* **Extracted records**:
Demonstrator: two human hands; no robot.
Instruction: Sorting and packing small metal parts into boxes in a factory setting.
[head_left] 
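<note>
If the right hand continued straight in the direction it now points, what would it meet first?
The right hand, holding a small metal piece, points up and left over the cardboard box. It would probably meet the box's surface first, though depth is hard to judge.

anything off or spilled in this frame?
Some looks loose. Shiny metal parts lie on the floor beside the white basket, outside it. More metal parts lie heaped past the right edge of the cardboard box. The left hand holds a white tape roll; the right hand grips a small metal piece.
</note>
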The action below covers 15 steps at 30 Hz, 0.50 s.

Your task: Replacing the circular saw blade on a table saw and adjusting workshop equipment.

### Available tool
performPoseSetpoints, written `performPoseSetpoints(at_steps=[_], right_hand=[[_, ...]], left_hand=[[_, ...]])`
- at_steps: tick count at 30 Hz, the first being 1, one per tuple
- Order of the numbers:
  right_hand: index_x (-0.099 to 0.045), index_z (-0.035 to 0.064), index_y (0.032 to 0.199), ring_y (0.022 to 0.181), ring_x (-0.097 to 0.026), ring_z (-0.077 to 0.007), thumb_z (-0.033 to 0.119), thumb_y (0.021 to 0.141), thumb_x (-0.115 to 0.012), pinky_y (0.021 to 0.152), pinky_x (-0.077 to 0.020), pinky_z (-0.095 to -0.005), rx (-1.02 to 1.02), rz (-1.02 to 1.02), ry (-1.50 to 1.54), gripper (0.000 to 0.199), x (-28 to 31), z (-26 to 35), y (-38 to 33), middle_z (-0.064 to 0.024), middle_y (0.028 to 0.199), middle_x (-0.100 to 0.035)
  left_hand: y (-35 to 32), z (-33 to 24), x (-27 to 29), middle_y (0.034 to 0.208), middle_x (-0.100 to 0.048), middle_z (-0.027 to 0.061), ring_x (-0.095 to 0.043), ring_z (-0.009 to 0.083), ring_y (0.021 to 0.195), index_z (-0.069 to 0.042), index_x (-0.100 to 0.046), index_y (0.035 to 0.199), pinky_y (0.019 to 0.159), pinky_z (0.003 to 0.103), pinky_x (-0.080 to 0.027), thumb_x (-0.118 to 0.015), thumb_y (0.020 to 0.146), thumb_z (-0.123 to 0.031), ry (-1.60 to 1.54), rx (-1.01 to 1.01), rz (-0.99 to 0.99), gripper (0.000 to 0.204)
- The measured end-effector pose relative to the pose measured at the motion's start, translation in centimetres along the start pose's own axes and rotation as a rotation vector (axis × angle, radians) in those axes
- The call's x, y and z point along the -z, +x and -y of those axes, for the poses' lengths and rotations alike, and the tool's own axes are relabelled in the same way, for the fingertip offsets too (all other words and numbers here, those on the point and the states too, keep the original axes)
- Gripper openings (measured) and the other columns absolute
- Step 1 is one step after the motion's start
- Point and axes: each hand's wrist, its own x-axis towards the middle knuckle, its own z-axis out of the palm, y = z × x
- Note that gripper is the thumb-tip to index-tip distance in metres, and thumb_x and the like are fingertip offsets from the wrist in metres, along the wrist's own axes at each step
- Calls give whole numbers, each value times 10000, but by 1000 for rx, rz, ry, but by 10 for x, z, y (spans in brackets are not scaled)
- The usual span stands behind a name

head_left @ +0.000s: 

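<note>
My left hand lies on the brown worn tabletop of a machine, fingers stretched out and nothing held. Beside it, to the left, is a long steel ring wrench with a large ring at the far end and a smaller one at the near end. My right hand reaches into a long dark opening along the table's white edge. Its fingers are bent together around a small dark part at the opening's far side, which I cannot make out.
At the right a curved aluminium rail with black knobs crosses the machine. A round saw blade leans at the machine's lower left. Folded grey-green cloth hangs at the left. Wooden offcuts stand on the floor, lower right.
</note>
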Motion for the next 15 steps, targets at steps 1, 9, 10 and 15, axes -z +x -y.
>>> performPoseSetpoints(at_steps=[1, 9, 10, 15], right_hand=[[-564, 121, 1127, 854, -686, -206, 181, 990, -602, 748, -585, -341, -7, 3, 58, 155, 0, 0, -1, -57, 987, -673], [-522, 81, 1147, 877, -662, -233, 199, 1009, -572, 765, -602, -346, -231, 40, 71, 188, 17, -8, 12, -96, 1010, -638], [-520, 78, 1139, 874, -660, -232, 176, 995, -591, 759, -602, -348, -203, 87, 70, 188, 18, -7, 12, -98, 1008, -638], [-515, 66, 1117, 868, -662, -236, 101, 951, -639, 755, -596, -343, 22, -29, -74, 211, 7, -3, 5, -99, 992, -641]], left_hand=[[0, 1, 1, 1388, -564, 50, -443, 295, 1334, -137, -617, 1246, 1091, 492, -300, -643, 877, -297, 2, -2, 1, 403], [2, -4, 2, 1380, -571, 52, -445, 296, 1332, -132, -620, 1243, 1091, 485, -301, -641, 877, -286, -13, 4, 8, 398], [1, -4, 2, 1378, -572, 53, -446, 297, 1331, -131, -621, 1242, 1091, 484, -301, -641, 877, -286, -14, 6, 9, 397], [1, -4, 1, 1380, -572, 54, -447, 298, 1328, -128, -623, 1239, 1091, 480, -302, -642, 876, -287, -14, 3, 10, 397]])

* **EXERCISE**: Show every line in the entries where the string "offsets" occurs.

* **EXPECTED ANSWER**:
- The call's x, y and z point along the -z, +x and -y of those axes, for the poses' lengths and rotations alike, and the tool's own axes are relabelled in the same way, for the fingertip offsets too (all other words and numbers here, those on the point and the states too, keep the original axes)
- Note that gripper is the thumb-tip to index-tip distance in metres, and thumb_x and the like are fingertip offsets from the wrist in metres, along the wrist's own axes at each step

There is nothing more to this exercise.